Bitcoin was trading around $29,900 at the time of the attacks, with Ethereum hovering near $1,870. The broader crypto market capitalization stood at approximately $1.17 trillion, and despite the negative security news, institutional momentum from BlackRock ETF filings and the launch of EDX Markets helped absorb the impact on prices.

The Mitigation Strategy

CoinsPaid engaged multiple blockchain analytics firms and security auditors to trace the stolen funds. The company worked closely with law enforcement agencies across several jurisdictions, and the FBI later identified six specific Bitcoin addresses linked to Lazarus Group operations, warning all crypto exchanges to block transactions originating from these wallets.

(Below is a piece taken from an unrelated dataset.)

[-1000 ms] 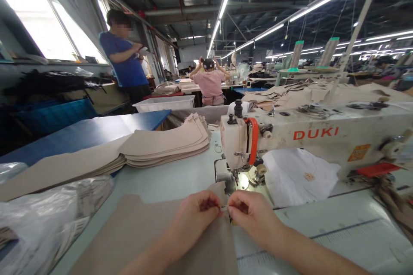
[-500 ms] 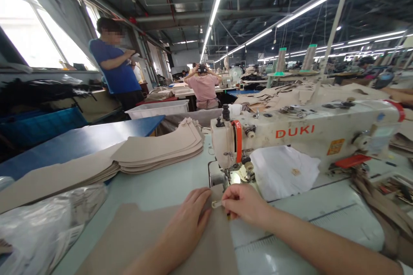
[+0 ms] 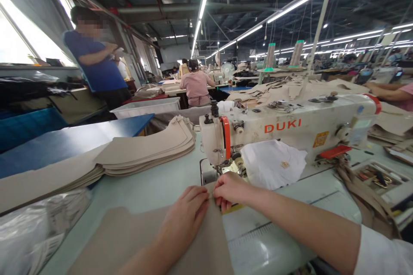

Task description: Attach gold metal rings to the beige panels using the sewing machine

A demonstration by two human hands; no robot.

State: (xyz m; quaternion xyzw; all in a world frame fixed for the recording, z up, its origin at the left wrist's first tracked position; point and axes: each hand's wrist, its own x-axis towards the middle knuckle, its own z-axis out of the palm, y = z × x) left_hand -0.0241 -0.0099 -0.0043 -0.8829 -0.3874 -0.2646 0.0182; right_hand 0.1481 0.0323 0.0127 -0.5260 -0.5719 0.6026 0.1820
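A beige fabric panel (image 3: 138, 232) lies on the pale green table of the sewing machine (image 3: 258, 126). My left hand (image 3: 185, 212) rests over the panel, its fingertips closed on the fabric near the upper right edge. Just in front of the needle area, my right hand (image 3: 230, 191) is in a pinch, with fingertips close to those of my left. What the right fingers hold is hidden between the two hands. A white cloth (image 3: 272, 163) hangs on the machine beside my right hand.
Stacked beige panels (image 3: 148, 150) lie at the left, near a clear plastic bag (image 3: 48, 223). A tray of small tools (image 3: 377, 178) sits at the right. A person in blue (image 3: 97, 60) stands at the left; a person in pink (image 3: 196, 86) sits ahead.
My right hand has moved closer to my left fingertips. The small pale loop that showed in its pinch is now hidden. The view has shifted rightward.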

The FBI alert, issued in August 2023, specifically named the wallet addresses: 3LU8wRuZnXP4UM8Yo6kkTiGHM9BubgyiG, 39idqitN9tYNmq3wYanwg3MitFB5TZCjWu, 3AAUBbKJorvNhEUFhKnep9YTwmZECxE4Nk, 3PjNaSeP8GzLjGeu51JR19Q2Lu8W2Te9oc, 3NbdrezMzAVVfXv5MTQJn4hWqKhYCTCJoB, and 34VXKa5upLWVYMXmgid6bFM4BaQXHxSUoL. The Bureau urged all private sector crypto entities to examine blockchain data associated with these addresses and remain vigilant against transactions derived from them.

Lessons Learned

The June 22 double attack underscores several critical security lessons for the crypto industry. First, social engineering remains the most effective attack vector, and platforms must invest heavily in employee security awareness training and strict access controls. Second, the six-month reconnaissance period demonstrates that Lazarus Group operates with patience and resources typical of nation-state actors, meaning crypto companies face threats far more sophisticated than typical cybercriminals.

Third, the rapid laundering of funds through mixing services and sanctioned exchanges highlights the need for real-time transaction monitoring and automated blocking of suspicious transfers. Companies that process large volumes of cryptocurrency must implement multi-layered security architectures that combine technical controls with human-centered defenses against social engineering.

User Action Required

If you held funds on CoinsPaid or Alphapo during this period, immediately check your account status and follow official communications from the platforms. Monitor your wallet addresses for any unauthorized transactions and report suspicious activity to both the platform and relevant law enforcement. Enable all available security features on your accounts, including two-factor authentication, withdrawal whitelist restrictions, and anti-phishing codes. Consider migrating remaining funds to hardware wallets where private keys remain offline and inaccessible to remote attackers.

Disclaimer: This article is for informational purposes only and does not constitute financial or security advice. Always conduct your own research and consult with qualified professionals before making security decisions.